Output all of the data verbatim.

****

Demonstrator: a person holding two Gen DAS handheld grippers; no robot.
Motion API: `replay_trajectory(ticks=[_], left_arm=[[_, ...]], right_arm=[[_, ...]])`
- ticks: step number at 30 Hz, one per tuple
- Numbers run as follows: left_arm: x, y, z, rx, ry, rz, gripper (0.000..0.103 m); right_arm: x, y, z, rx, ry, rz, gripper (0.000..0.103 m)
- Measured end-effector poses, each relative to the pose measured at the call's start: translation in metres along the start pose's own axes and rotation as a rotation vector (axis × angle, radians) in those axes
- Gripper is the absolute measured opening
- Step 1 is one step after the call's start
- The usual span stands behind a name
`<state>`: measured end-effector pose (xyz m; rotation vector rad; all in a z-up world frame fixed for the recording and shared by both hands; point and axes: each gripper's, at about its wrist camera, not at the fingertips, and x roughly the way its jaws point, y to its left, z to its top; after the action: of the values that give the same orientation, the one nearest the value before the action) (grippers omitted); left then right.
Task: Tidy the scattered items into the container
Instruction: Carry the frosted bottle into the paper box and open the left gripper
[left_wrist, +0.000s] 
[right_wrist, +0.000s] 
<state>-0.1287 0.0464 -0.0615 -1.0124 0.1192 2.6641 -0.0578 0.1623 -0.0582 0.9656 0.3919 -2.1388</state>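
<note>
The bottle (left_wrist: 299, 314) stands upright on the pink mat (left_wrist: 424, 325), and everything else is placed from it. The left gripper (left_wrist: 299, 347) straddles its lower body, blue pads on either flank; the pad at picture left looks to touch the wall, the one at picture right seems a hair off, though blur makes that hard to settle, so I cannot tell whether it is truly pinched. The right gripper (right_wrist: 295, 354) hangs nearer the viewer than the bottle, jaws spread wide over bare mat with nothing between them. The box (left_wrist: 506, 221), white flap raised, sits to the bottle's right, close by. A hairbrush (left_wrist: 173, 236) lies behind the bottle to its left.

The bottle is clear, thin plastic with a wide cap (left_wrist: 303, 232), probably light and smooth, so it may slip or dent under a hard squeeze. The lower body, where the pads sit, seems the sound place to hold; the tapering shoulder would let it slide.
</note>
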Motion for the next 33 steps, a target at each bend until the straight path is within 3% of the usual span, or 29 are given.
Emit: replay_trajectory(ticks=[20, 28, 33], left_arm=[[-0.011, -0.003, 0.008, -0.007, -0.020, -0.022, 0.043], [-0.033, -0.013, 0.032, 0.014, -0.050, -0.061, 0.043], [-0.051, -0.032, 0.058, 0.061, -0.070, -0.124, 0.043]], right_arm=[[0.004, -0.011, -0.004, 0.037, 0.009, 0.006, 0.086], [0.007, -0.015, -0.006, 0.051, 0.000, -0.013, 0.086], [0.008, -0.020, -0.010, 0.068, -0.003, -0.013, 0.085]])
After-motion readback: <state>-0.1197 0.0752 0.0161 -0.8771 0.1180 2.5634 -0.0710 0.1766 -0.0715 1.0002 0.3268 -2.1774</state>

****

SOLUTION FOR THIS EXERCISE
Demonstrator: a person holding two Gen DAS handheld grippers; no robot.
Motion API: `replay_trajectory(ticks=[_], left_arm=[[_, ...]], right_arm=[[_, ...]])`
- ticks: step number at 30 Hz, one per tuple
- Numbers run as follows: left_arm: x, y, z, rx, ry, rz, gripper (0.000..0.103 m); right_arm: x, y, z, rx, ry, rz, gripper (0.000..0.103 m)
- Measured end-effector poses, each relative to the pose measured at the call's start: translation in metres along the start pose's own axes and rotation as a rotation vector (axis × angle, radians) in those axes
- Gripper is the absolute measured opening
- Step 1 is one step after the call's start
- The usual span stands behind a name
`<state>`: measured end-effector pose (xyz m; rotation vector rad; all in a z-up world frame fixed for the recording and shared by both hands; point and axes: each gripper's, at about its wrist camera, not at the fingertips, and x roughly the way its jaws point, y to its left, z to its top; after the action: of the values that give the same orientation, the one nearest the value before the action) (grippers omitted); left then right.
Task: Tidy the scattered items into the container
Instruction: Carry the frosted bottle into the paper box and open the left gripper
[left_wrist, +0.000s] 
[right_wrist, +0.000s] 
<state>-0.1287 0.0464 -0.0615 -1.0124 0.1192 2.6641 -0.0578 0.1623 -0.0582 0.9656 0.3919 -2.1388</state>
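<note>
The bottle (left_wrist: 299, 314) stands upright on the pink mat (left_wrist: 424, 325), and everything else is placed from it. The left gripper (left_wrist: 299, 347) straddles its lower body, blue pads on either flank; the pad at picture left looks to touch the wall, the one at picture right seems a hair off, though blur makes that hard to settle, so I cannot tell whether it is truly pinched. The right gripper (right_wrist: 295, 354) hangs nearer the viewer than the bottle, jaws spread wide over bare mat with nothing between them. The box (left_wrist: 506, 221), white flap raised, sits to the bottle's right, close by. A hairbrush (left_wrist: 173, 236) lies behind the bottle to its left.

The bottle is clear, thin plastic with a wide cap (left_wrist: 303, 232), probably light and smooth, so it may slip or dent under a hard squeeze. The lower body, where the pads sit, seems the sound place to hold; the tapering shoulder would let it slide.
</note>
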Motion for the next 33 steps, a target at each bend until the straight path is within 3% of the usual span, or 29 are given.
Emit: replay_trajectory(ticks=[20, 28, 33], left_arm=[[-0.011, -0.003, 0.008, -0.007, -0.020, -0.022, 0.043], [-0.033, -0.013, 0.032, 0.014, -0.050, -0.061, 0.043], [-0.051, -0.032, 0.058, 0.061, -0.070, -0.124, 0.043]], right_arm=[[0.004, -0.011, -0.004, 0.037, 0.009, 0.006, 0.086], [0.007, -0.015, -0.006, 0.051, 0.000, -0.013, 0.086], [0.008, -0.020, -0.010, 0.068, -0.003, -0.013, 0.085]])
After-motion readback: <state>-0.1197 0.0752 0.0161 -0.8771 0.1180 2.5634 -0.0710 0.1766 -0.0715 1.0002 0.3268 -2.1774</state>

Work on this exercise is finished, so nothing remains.